▶ [What you should do]
Your output should be exactly the lines from the one containing "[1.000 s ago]" through the final line of the following data, please, with no pictures.

▶ [Raw data]
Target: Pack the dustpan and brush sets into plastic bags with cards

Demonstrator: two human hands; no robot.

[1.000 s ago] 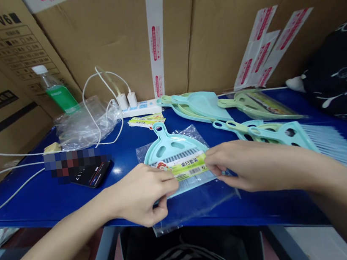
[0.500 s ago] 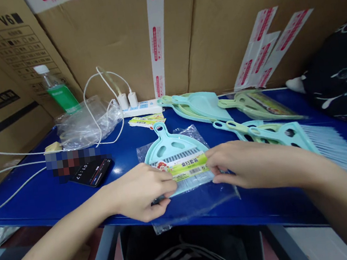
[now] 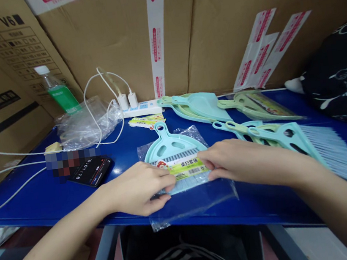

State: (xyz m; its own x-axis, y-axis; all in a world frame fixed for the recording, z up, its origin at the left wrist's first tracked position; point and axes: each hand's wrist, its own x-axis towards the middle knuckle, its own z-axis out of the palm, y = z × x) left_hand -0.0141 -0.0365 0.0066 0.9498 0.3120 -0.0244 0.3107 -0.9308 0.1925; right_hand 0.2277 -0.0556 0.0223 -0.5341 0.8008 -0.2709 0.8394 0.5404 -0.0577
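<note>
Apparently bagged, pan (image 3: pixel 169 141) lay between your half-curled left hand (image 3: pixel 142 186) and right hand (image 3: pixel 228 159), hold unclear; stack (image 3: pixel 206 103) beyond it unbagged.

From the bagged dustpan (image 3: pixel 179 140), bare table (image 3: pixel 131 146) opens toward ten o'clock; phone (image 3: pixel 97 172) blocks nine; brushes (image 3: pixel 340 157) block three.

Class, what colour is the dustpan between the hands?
The dustpan is pale turquoise, best seen in the head view.

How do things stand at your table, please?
Left hand, right hand at opposite ends of label card. Turquoise dustpan lying beneath. Phone left, brushes right, outside the hands.
</note>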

▶ [Reply]
[1.000 s ago] 
[0.500 s ago] 
[now] 

State: (xyz m; its own x-axis, y-axis; all in a world frame fixed for the recording, z up, its origin at the left wrist's first tracked position; point and axes: each hand's wrist, its own x-axis towards the middle knuckle, its own z-axis out of the palm, y = z × x) left_hand -0.0141 -0.0365 0.0066 0.9498 0.3120 -0.0244 0.3107 -0.9308 0.1925; right_hand 0.2277 -0.0556 0.0223 -0.5341 0.8008 -0.2709 0.8394 0.5404 -0.0577
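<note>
Apparently bagged, pan (image 3: pixel 169 141) lay between your half-curled left hand (image 3: pixel 142 186) and right hand (image 3: pixel 228 159), hold unclear; stack (image 3: pixel 206 103) beyond it unbagged.

From the bagged dustpan (image 3: pixel 179 140), bare table (image 3: pixel 131 146) opens toward ten o'clock; phone (image 3: pixel 97 172) blocks nine; brushes (image 3: pixel 340 157) block three.

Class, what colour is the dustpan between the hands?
The dustpan is pale turquoise, best seen in the head view.

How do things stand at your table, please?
Left hand, right hand at opposite ends of label card. Turquoise dustpan lying beneath. Phone left, brushes right, outside the hands.
</note>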

That concludes the answer.